En somme, tout ce qu’il a pu entreprendre en sa qualité d’artiste hors norme s’est formulé comme une exploration de ce que l’art peut charrier de scories matérielles et spirituelles (qu’il le veuille ou non), même s’il a prétendu au cours du siècle dernier – et encore maintenant – être de plus en plus scandaleux, négateur, révolté, provocateur ou ésotérique. Cette attitude anti-quelque chose et anti-art (il faut se souvenir de la célèbre énumération d’Ad Reinhardt) voit se rapprocher et presque coïncider dangereusement sa valeur symbolique (disons tout ce qu’il veut signifier) et sa valeur marchande – l’idée étant que la production la plus absurde ou la plus aberrante, la plus inadmissible ou la plus « transgressive », en détournant les principes fondamentaux de l’art – de manière fantasmatique, même délibérée – pour finir par engendrer de la valeur et rien que de la valeur marchande.

L’art, tel qu’on l’envisage chez Russo, est le nouvel étalon-or que les temps modernes ont conçu pour sortir de ses impasses économiques et pour développer une super économie dont la garantie n’est plus l’activité humaine dans les circuits de l’échange, fondés sur des besoins toujours plus illusoires et dangereux au-delà des premières nécessités, mais dans la spéculation sur l’extravagance conceptuelle de nos sociétés que le « travail » de l’artiste « produit » - , sous ses meilleurs et ses pires aspects.

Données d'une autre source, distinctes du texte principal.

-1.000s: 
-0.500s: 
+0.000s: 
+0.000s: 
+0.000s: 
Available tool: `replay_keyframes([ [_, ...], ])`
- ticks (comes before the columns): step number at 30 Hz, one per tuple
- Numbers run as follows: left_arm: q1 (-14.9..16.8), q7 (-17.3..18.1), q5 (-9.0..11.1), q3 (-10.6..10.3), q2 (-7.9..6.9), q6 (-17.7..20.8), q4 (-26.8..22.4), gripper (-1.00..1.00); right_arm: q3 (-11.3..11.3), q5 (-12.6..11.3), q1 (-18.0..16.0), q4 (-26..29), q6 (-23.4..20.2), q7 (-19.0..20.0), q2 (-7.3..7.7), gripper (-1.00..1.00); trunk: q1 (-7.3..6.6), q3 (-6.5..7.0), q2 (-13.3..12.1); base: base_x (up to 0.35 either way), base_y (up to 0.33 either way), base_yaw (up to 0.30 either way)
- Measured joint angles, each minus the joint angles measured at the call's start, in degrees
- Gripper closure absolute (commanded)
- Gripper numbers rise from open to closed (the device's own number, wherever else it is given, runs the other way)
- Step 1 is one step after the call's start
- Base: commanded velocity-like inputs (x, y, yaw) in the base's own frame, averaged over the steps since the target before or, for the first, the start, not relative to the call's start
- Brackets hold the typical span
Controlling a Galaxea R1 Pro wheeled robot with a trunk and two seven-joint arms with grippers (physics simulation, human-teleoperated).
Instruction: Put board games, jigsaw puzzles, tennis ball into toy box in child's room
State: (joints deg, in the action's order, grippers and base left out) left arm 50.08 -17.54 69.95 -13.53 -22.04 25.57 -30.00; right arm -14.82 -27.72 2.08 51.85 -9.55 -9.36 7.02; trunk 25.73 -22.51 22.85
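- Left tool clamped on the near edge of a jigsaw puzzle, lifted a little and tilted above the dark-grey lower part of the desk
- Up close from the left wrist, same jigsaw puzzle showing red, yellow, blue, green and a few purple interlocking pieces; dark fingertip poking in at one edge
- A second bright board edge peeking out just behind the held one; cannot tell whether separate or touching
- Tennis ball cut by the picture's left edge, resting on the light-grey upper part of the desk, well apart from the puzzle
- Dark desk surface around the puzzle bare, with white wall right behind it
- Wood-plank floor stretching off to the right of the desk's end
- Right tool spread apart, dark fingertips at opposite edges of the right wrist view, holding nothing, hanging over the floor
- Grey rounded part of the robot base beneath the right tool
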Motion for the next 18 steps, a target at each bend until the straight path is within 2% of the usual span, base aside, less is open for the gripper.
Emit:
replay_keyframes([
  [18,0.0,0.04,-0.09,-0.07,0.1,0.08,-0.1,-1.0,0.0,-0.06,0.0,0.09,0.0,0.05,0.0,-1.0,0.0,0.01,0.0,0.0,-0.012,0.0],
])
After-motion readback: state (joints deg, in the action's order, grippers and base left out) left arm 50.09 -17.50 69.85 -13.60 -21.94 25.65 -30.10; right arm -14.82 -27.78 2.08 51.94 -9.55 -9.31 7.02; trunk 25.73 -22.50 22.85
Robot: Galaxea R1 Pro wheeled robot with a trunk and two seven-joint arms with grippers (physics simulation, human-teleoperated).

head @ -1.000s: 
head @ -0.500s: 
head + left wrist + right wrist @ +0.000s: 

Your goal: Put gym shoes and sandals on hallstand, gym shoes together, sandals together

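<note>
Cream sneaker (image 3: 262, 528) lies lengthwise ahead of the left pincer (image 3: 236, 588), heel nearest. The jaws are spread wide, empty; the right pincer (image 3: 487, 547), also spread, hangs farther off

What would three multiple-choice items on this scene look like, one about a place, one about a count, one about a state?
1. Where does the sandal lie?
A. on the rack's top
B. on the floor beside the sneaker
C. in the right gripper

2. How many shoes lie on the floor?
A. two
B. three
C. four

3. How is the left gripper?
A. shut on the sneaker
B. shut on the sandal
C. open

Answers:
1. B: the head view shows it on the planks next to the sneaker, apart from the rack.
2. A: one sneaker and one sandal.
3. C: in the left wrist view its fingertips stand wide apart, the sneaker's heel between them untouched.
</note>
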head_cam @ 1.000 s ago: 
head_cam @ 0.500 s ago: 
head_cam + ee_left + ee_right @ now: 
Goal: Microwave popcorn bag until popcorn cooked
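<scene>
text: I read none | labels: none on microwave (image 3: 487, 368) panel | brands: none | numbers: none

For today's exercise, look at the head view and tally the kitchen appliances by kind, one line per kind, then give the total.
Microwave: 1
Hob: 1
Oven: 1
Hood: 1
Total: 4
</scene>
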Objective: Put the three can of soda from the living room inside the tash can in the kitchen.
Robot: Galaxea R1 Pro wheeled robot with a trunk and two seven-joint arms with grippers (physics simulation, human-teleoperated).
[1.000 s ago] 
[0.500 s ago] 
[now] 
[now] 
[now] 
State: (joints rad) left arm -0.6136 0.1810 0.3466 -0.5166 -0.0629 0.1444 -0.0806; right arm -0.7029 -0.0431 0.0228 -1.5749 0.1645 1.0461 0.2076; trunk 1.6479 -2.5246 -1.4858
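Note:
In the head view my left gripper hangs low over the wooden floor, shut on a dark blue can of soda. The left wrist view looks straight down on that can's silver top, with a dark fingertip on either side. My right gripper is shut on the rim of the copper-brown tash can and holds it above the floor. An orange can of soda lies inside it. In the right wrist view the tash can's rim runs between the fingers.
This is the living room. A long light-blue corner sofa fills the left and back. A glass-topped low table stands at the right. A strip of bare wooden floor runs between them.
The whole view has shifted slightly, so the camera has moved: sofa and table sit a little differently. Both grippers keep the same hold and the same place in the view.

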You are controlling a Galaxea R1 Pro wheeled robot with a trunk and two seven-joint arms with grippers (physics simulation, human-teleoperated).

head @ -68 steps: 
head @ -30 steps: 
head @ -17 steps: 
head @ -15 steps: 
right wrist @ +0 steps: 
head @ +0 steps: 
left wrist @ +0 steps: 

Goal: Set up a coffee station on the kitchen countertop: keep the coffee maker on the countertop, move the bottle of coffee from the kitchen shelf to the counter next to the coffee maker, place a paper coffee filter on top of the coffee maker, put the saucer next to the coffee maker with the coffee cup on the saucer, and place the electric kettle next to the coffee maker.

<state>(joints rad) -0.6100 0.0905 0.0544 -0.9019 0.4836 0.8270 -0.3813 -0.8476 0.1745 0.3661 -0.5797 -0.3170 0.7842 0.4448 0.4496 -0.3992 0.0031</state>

L’or et l’argent sont censés ne faire qu’un dans l’alchimie de l’économie actuelle. Vitantonio Russo crée une confusion volontaire entre la pierre philosophale du jeu de l’univers réel et de l’univers irréel (romanesque) de l’art, de son esthétique dévoyée (par définition) et de ses simulacres à double fond (les ors feints ou non de la peinture, de la sculpture, des installations équivalentes maintenant avec les lingots d’or des réserves nationales ou privées).

Andy Warhol a eu l’idée de génie de faire du dollar le sujet de nombreuses compositions (quasiment aussi nombreuses que celles où apparaissent la faucille et le marteau). En théâtralisant les signes et les symboles de l’économie, sa littéraire et sa théologie, Vitantonio Russo nous invite à rechercher un art qui serait une philosophie au-delà de la philosophie, un non-système, peut-être ce Bordel philosophique qu’évoquait Pablo Picasso, mais en tout cas un mode de raisonner et de sentir différent et révélateur des grandes manœuvres qui nous dépassent et nous menacent.

Paris, avril mai 2009

* Ce texte a été prononcé le 4 juin 2009 lors de la présentation de l’exposition de Vitantonio Russo (commissaire : Lucrezia Di Domizio en collaboration avec Gérard-Georges Lemaire).
Il a été publié en italien dans le dernier numéro de la revue Risk paru en novembre 2009 et repris dans Vitantonio Russo, La forza misteriosa delle Piramide, Lucrezia Di Domizio Durini, Edizioni Il Clavicembalo, Pescara, 2009).